2.2.5 Schema version attributes

A schema version is a document. The "body" of a schema version MAY be a text document or binary stream. An implementation SHOULD validate whether a schema version is valid according to the rules of its format, for instance whether it is a valid Avro schema document when the format is Apache Avro.

The schema version MAY also have an additional, OPTIONAL unique identifier within the scope of the registry.

version (schema version)

  • Type: Integer
  • Description: The version of the schema. This is a simple counter and tracks the version in the scope of this schema within the schema group. The schema document content MAY indicate a different versioning scheme.
  • Constraints:
    • REQUIRED
    • Assigned by server.
  • Examples:
    • 1
    • 2

id (schema version id)

  • Type: URI-reference
  • Description: Identifies the schema document uniquely, within the scope of this registry, without requiring other qualifiers.
  • Constraints:
    • OPTIONAL. If the attribute is absent or empty, its implied default value is constructed as a relative URI based on the path hierarchy for the "getSchemaVersion" API operation.
    • MUST be a valid URI-reference.
    • MUST be unique within the scope of the registry.
    • For schema versions imported from other registries in replication scenarios, this attribute is REQUIRED to be not empty.

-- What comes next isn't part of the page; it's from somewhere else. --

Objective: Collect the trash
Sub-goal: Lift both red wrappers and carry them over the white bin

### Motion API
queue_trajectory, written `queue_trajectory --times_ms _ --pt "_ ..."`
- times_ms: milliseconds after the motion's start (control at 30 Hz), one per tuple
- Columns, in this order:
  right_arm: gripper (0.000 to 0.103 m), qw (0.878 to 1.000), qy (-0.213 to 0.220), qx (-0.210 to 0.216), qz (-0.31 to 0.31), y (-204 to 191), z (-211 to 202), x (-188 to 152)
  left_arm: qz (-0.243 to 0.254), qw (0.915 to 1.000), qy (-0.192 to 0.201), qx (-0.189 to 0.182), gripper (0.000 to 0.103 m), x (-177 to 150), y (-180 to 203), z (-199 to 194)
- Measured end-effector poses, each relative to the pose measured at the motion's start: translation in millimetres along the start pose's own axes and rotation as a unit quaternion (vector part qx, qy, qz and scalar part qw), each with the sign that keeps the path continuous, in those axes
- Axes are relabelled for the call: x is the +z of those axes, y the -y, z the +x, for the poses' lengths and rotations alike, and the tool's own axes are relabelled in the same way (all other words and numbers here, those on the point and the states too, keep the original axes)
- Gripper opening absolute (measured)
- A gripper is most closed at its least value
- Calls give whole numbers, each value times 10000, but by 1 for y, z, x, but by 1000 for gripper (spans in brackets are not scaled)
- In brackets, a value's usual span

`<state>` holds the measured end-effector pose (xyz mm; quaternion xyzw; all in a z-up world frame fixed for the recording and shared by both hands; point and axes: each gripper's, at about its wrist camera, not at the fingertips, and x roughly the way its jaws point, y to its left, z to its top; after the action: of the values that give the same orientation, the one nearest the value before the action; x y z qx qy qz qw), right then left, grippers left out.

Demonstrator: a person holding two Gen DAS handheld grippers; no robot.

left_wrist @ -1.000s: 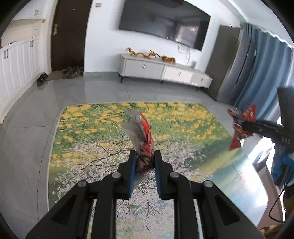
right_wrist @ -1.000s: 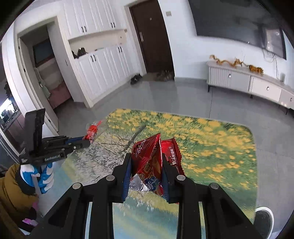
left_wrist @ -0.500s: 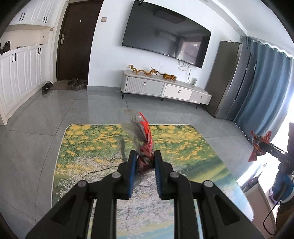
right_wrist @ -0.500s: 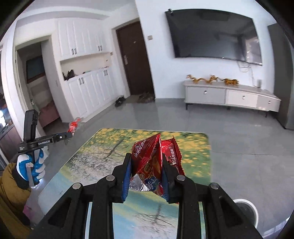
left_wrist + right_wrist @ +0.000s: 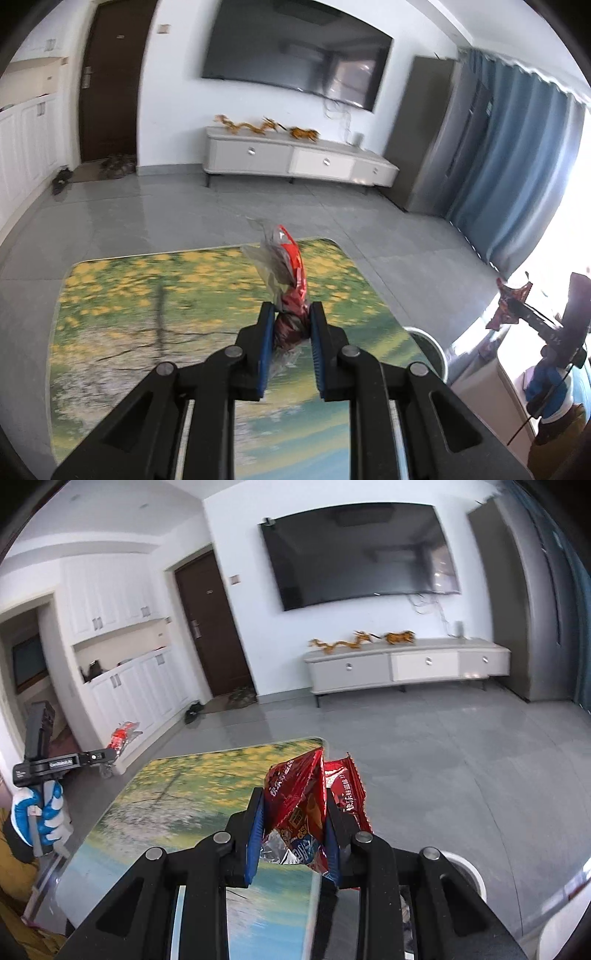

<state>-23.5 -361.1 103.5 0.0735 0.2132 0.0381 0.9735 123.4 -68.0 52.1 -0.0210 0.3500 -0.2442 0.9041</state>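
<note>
Wrappers gripped above the desk [image 5: 110, 295].
Left gripper [image 5: 291, 326] jaws clench a crumpled red-and-clear wrapper [image 5: 286, 273]; right gripper [image 5: 293, 823] jaws clench a red snack bag [image 5: 295, 801].

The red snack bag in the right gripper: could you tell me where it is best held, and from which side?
Hold the red snack bag as the right gripper does: across its crumpled, torn lower end, pads on the two flat faces. The foil folds thin there, while the pointed top flares wide and would probably slip.
</note>
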Motion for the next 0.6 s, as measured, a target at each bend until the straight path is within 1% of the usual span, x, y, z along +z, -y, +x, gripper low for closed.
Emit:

It MUST be set to the absolute schema version URI of the imported schema version.
  • Examples:
    • 123
    • https://example.org/456
    • /schemagroups/mygroup/schemas/2/version/3

description (schema version description)

  • Type: String
  • Description: Explains details of the schema version.
  • Constraints:
    • OPTIONAL
  • Examples:
    • "This version adds support for different types of Pizza crust."

createdtimeutc(schema version created time)

  • Type: Timestamp
  • Description: Instant when the schema version was added to the registry.
  • Constraints:
    • OPTIONAL
    • Assigned by the server.

3. HTTP ("REST") API

This section informally describes the HTTP API binding of this schema registry. The formal definition is the OpenAPI document that is part of this specification.

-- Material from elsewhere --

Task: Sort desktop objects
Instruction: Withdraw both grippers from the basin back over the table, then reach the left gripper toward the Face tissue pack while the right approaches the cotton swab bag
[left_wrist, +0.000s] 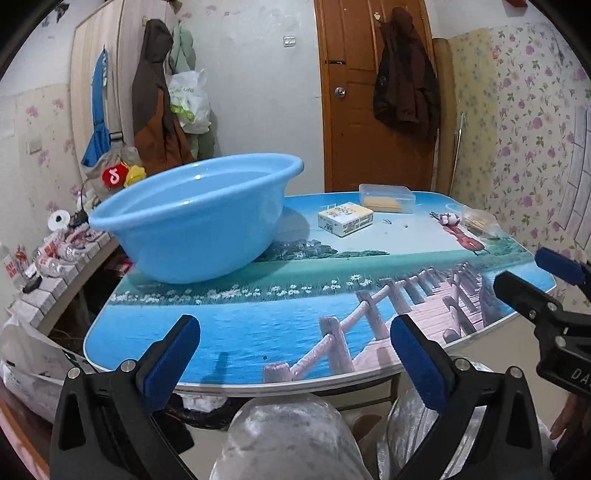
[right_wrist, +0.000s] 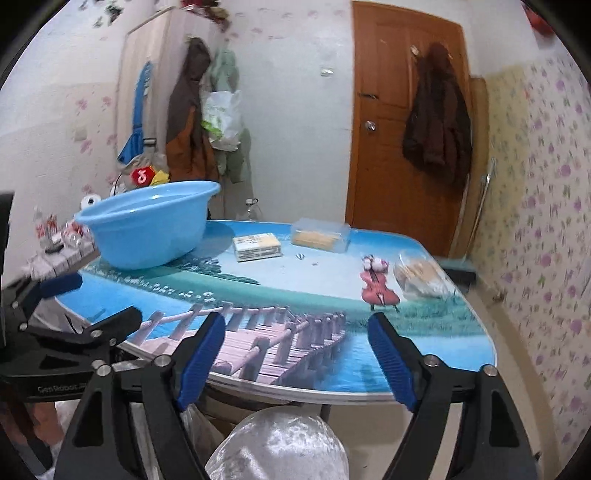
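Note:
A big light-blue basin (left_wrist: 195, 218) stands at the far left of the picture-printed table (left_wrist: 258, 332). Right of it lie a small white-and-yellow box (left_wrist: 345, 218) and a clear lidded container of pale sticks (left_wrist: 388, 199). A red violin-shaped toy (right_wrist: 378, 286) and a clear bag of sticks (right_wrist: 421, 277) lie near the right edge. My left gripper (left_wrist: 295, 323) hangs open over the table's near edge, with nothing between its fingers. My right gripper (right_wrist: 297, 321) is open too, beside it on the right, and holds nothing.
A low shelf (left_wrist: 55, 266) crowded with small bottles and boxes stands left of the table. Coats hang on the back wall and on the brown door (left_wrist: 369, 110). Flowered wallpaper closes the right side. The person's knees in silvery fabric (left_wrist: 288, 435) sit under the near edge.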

This section is therefore non-normative.

3.1. Path hierarchy

Schema groups contain schemas and those contain schema versions, which are the documents needed for serialization or validation.

These dependencies are reflected in the path structure:

/schemagroups/{group-id}/schemas/{schema-id}/versions/{version}

3.2. Operations at the schemagroups level

3.2.1. List schema groups

Schema groups are enumerated with a GET on the root of the registry hierarchy, in the exemplary structure above identified as /schemagroups.

The result is a JSON encoded array of strings enumerating the id values of the schema groups.

3.2.2. Get schema group

The details of a schema group are retrieved with a GET on the group's path in the schema groups collection, for instance /schemagroups/mygroup.

The result is a JSON object that contains the attributes of the schema group.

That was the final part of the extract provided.